Cristovam Buarque — Professor emérito da Universidade de Brasília (UnB)
No evento para lembrar o 8 de janeiro, o presidente Lula disse "nós, democratas, ainda estamos aqui", mas depois de 40 anos de democracia, eles, os golpistas, também estão aqui: tanto militares que ameaçam de fora, quanto civis que enfraquecem a democracia por dentro. Apesar de nada ter a ver com os crimes do passado, a atual geração de militares ainda tem sintonia com aqueles que sequestraram Rubens Paiva. Mais ameaçador que isso, a maioria dos parlamentares não parece ter sintonia com os líderes que lutaram contra a ditadura desejando construir um futuro democrático para o país, os parlamentares de hoje apodrecem a democracia.
Ao assistir a Fernanda Torres recebendo o prêmio de melhor atriz do ano no Golden Globe, vi Eunice e milhares de outras mulheres que passaram pelo que ela sofreu: maridos, filhos, irmãos e amigos desaparecidos. Lembrei de Dilma Rousseff e Miriam Leitão e de centenas de mulheres que sofreram elas próprias prisão e tortura. Vi milhares de homens e mulheres que sofreram durante a brutalidade ditatorial.
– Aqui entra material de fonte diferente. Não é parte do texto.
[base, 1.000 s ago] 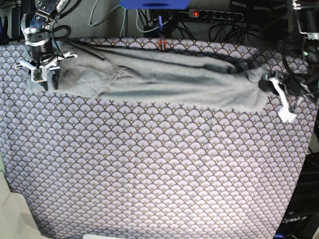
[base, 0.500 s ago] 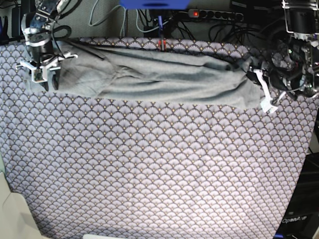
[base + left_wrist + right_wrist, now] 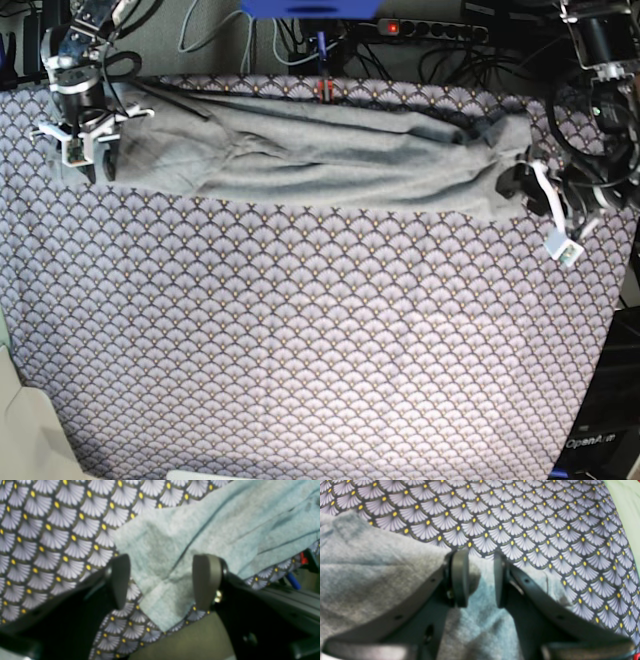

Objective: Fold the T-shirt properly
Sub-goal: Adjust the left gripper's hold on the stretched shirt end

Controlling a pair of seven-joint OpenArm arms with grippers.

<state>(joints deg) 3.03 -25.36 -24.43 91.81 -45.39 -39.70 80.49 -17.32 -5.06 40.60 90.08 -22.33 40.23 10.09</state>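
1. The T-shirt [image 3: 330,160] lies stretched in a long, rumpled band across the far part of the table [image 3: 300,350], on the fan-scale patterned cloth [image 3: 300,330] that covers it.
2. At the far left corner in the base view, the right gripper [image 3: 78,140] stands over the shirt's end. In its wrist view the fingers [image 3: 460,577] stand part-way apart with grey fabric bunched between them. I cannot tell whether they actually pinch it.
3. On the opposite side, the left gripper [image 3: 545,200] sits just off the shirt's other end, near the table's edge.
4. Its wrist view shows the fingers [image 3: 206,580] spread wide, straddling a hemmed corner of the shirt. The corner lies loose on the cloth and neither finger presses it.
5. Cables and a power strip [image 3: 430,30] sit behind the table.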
Lembrei também dos milhões que não perderam a vida, nem foram presos, mas atravessaram 21 anos da história sem participação democrática, sem ver o país caminhar na direção do desenvolvimento rico, justo, sustentável, distribuído, livre. Mas também lembrei que já temos duas vezes mais tempo de democracia do que tivemos de ditadura e ainda não enfrentamos as questões fundamentais para a construção do Brasil que queremos e nosso potencial permite.
Não enfrentamos a questão militar: nossos soldados ainda aprendem que nada daquilo ocorreu, ou o que ocorreu teria sido necessário para salvar o país e que é sua obrigação patriótica, se necessário, recusar resultados das urnas de eleitores equivocados ao escolherem líderes políticos incompatíveis ou corruptos. Foi esse aprendizado que fez com que, por pouco, não tivéssemos tido em 2023 outro golpe, repetindo 1964. Mas a questão militar não é a única nem a mais forte ameaça à democracia: nossos políticos civis e partidos não estão sendo instrumento de consolidação da democracia.
Imaginei o que Rubens Paiva e todos os outros milhares de lutadores que deram a vida pensariam se assistissem como funciona hoje o democrático Congresso Nacional, sem tutela militar, mas usando dezenas de bilhões de reais do dinheiro público para atender a volúpia por voto ou mesmo por aumento da fortuna pessoal. O que pensariam ao ter dado a vida por uma democracia que, no lugar de eliminar, ampliou privilégios, mordomias, vantagens; aumentou a extensão, o tamanho e a tolerância com a corrupção, ao ponto de a honestidade passar a ser motivo de galhofa.
Foi importante acabar com a censura que impedia escrever e publicar livremente, mas, depois de quase meio século, a democracia não eliminou a mais absoluta forma de censura que pesa sobre os 10 milhões de brasileiros adultos analfabetos, incapazes até de reconhecer a própria bandeira; aumentamos o número de universitários, mas pouco fizemos para universalizar a educação de base, não construímos um sistema nacional de educação de base com a qualidade e equidade necessárias ao progresso econômico e à justiça social. Foi fundamental abrir as cadeias, mas, para justificar a democracia, é preciso também derrubar os muros dos condomínios. A partir de 1990, reduzimos a penúria com transferências de renda mínima e com o SUS, mas até hoje não definimos uma estratégia para quebrar a obscena concentração de renda e abolir a vergonha do quadro de pobreza. Em 1994, conseguimos construir uma moeda estável, mas até hoje não conseguimos equilibrar nossas contas públicas devido ao corporativismo, ao imediatismo, à demagogia, à irresponsabilidade e à falta de espírito patriótico.
Fernanda Torres e Walter Salles nos despertam para o que sofremos simbolizado no Rubens, o quanto lutamos simbolizado na Eunice e o quanto ainda estamos devendo a eles e a todos os outros que lutaram pela democracia. Eles nos fazem gritar que "ainda estamos aqui", mas não estamos dizendo "para que estamos aqui": porque, para consolidar a democracia política, é preciso consolidar a democracia social. Fernanda nos deslumbra e orgulha, mas também nos alerta e provoca. O presidente Lula deveria convidar os comandantes e cadetes das Forças Armadas para assistirem ao filme Ainda estou aqui no cinema do Palácio do Planalto para superarmos os traumas do passado, mas também convidar aos parlamentares para assistirem a filmes que mostram o Brasil que estamos construindo: sugiro Grande Sertão, de Guel Arraes.